Let’s see the loop block 2 first. The first parallel loop for i in 1 ... M: can be omitted, if we think as if we’re using SIMD/SIMT operations. This is what we were already doing when viewing outerProduct.

<- before

# loop block 2
for i in 1 ... M: # Parallel loop
    m = -inf # size of M by K_2 array
    d = 0    # size of M by K_2 array
    for j in 1 ... K_2: # Reduction Loop
        # Each chunk calculates:
        m[i][j] = max(m[i][j - 1], P[i][j])
        d[i][j] = d[i][j - 1] * exp(m[i][j-1] - m[i][j]) + exp(P[i][j] - m[i][j])
    # m[i][K_2 - 1], d[i][K_2 - 1] are final value generated by this loop.

<- After

# loop block 2
    m = -inf # size of M by K_2 array
    d = 0    # size of M by K_2 array
    for j in 1 ... K_2: # Reduction Loop
        # Each chunk calculates:
        m[:][j] = max(m[:][j - 1], P[:][j])
        d[:][j] = d[:][j - 1] * exp(m[:][j-1] - m[:][j]) + exp(P[:][j] - m[:][j])
    # m[:][K_2 - 1], d[i][K_2 - 1] are final value generated by this loop.

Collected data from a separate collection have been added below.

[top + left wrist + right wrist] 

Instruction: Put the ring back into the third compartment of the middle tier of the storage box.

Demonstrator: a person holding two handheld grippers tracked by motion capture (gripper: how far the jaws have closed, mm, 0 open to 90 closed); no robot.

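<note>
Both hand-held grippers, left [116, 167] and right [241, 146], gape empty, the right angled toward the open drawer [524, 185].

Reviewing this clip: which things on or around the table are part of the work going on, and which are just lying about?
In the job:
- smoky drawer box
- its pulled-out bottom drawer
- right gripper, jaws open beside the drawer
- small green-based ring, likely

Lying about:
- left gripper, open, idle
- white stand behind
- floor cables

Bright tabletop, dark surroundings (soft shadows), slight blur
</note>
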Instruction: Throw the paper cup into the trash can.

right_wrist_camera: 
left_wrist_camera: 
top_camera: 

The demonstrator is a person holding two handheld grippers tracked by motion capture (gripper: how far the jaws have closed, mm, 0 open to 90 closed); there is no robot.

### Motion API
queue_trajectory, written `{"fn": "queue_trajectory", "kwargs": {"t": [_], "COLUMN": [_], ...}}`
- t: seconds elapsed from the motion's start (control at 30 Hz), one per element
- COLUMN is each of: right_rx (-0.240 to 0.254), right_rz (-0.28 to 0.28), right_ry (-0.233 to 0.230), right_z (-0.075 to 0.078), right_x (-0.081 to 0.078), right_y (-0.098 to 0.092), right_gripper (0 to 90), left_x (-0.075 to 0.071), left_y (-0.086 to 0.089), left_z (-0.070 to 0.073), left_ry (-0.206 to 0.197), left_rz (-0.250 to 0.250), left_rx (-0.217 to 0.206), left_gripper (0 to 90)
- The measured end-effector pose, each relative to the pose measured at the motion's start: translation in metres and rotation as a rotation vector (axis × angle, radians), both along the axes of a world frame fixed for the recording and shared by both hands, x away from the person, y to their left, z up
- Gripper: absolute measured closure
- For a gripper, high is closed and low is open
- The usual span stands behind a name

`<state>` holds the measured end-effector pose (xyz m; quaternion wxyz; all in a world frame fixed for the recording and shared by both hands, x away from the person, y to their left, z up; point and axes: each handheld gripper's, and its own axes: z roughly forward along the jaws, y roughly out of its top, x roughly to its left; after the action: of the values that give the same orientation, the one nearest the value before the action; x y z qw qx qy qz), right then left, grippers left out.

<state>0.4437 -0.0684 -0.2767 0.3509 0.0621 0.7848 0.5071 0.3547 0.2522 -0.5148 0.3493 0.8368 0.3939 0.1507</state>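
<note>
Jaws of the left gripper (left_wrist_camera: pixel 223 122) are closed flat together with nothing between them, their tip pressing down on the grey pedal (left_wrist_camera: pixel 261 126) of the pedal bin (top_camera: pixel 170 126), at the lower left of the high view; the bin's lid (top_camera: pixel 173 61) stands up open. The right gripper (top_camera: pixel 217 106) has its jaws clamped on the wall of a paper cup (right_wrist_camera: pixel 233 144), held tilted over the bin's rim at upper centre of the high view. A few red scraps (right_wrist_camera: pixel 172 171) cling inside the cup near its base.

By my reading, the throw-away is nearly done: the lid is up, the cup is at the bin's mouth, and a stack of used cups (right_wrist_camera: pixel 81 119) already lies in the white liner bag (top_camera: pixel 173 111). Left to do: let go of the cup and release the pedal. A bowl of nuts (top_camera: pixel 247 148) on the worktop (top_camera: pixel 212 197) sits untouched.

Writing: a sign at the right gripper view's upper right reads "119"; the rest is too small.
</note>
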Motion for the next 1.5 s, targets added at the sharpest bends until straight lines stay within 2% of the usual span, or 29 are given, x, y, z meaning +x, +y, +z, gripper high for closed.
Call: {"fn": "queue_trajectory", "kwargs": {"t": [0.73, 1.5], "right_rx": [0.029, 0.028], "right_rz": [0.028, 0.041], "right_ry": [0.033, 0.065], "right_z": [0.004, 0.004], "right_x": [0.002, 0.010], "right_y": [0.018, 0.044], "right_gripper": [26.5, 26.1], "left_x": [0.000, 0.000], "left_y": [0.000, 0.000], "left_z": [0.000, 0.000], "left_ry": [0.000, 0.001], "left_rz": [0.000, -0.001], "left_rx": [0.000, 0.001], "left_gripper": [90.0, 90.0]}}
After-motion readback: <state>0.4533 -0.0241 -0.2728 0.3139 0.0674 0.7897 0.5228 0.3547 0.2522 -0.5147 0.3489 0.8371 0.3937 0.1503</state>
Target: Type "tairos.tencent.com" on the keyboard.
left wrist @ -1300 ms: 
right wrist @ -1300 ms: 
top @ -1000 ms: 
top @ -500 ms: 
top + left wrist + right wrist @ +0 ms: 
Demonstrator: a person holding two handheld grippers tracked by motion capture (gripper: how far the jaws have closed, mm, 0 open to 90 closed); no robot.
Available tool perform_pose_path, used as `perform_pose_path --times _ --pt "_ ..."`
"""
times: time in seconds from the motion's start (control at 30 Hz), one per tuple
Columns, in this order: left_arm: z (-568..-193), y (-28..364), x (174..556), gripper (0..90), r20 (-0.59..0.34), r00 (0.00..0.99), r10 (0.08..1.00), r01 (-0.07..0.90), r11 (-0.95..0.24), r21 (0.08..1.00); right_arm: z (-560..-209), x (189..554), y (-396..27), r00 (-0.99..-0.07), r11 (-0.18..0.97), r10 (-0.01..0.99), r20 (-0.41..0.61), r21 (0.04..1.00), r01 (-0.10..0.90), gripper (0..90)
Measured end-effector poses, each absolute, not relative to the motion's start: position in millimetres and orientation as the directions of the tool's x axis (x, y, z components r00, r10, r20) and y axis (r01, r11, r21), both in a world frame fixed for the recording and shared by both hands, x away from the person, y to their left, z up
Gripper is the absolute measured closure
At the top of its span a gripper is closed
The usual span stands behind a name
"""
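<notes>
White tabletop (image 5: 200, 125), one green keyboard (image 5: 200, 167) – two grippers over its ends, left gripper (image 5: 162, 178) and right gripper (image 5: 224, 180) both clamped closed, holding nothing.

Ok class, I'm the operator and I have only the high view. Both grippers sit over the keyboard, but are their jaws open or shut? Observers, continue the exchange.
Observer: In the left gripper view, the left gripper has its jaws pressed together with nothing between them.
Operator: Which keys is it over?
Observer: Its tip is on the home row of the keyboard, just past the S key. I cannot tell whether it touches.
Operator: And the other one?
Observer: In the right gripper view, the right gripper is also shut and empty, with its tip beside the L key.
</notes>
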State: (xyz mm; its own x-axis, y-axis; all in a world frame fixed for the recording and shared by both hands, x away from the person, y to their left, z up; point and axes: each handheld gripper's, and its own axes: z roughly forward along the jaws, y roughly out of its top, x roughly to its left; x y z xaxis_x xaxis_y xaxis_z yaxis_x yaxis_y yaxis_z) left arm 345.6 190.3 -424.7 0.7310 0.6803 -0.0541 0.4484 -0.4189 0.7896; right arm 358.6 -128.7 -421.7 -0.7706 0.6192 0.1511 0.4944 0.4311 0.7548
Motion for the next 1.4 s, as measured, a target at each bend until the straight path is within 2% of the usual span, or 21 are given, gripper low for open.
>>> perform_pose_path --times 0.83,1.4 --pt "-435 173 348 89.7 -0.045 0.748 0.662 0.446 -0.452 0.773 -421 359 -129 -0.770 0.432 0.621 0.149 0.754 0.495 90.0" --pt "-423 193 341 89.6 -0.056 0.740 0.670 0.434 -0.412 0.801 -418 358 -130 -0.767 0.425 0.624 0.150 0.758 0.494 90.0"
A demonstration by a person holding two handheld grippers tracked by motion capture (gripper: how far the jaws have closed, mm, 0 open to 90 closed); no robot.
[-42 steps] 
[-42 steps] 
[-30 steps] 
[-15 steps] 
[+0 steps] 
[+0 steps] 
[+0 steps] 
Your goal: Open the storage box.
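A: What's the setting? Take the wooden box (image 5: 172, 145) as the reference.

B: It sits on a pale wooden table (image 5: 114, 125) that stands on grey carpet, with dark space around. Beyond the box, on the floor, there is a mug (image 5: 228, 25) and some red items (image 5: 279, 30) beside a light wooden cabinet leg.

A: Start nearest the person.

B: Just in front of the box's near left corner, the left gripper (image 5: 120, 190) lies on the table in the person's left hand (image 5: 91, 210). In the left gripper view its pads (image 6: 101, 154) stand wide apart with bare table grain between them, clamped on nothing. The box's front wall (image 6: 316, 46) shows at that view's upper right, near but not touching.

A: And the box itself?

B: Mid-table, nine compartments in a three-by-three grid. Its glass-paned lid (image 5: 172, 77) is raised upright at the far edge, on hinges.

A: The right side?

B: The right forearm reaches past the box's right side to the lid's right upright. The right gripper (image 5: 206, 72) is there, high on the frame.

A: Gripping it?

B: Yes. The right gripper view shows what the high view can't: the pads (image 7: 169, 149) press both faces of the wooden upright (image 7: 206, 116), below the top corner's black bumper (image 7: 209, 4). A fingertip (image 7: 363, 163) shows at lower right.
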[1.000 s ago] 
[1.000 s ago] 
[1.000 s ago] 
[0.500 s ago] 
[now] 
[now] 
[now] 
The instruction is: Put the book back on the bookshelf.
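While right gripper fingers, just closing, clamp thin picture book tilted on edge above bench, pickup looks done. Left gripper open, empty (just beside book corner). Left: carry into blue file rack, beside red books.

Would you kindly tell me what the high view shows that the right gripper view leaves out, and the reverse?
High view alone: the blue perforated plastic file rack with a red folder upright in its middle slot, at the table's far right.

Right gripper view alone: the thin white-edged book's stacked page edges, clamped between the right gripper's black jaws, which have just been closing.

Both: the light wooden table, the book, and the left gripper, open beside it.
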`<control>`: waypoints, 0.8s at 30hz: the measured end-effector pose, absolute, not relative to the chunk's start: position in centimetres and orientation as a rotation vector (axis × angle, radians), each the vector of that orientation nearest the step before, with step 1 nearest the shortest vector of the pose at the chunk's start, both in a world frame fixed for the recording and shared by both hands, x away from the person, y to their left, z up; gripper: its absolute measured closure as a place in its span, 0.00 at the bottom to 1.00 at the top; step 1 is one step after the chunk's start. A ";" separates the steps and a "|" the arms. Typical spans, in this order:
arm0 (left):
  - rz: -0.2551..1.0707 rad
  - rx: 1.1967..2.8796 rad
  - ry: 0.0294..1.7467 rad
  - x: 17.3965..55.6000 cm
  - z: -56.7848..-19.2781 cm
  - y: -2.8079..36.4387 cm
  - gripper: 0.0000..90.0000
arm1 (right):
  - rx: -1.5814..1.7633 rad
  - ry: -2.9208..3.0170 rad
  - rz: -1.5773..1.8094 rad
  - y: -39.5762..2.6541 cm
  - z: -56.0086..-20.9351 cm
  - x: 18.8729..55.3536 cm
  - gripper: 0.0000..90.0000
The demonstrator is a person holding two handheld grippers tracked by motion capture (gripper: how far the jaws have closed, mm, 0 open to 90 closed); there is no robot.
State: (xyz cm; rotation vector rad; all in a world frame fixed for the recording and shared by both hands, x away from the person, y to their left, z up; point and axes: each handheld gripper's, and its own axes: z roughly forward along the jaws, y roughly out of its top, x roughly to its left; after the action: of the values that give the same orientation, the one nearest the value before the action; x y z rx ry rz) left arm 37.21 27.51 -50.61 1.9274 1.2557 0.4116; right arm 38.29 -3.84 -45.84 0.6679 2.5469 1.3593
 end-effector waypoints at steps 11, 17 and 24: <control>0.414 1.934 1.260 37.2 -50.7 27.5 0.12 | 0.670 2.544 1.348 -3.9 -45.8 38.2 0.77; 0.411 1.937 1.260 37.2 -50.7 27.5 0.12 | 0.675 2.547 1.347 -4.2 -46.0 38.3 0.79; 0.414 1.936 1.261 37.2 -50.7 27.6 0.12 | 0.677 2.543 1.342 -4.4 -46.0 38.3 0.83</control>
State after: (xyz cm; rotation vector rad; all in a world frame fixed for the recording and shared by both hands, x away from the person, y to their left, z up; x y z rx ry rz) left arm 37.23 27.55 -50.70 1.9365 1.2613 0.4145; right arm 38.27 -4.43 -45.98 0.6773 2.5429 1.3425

Then we go to the loop block 3 and 4. Actually What loop block 3 does is S = exp(P - m) / d and loop block 4 does is S @ V. We mathematically view this, and represent in a single loop block.

    S @ V =
    (exp(P - m) / d) @ V
    (exp(P - m) @ V)  / d

Then, $exp(P - m) @ V / d$ can be represented in

    # 3-4 merged block
    ret = 0 # M by N Matrix
    for i in 1 ... K_2: # Reduction Loop
        ret += outerProduct(exp(P - m)[:][i], V[i][:])
    return ret / d

The core idea of fusing 3-4 merged block into the loop block 2 is that

While we are constructing m, d, we can use intermediate values of m, d and calculate partial outcome and run Reduction. So, our final Attention procedure is that:

    # loop block 1
    P = Q @ K.T # M by K_2 matrix
                # - unnormalized weights over K_2 candidates of M queries
    # 2-3-4 merged block
    m = -inf # size of M by K_2 array
    d = 0    # size of M by K_2 array
    O = 0    # M by N Matrix
    for j in 1 ... K_2: # Reduction Loop
        # Each chunk calculates:
        m[:][j] = max(m[:][j - 1], P[:][j])
        d[:][j] = d[:][j - 1] * exp(m[:][j-1] - m[:][j]) + exp(P[:][j] - m[:][j])
        O = O * exp(m[:][j - 1] - m[:][j]) + outerProduct(exp(P[:][j] - m[:][j]), V[j][:])
    return O / d[:][K_2 - 1]

In practice, FlashAttention kernels break this loop into tile-sized chunks (in the sequence dimension) and also tile the outerProduct for GPU efficiency. The key insight is doing all computations in a single pass, reducing intermediate reads/writes and improving numerical stability by keeping values in higher-precision registers.

Conclusion

This is a conceptual explanation of how FlashAttention fuses softmax and matrix multiplication into one loop. Real implementations split or tile these loops for hardware efficiency.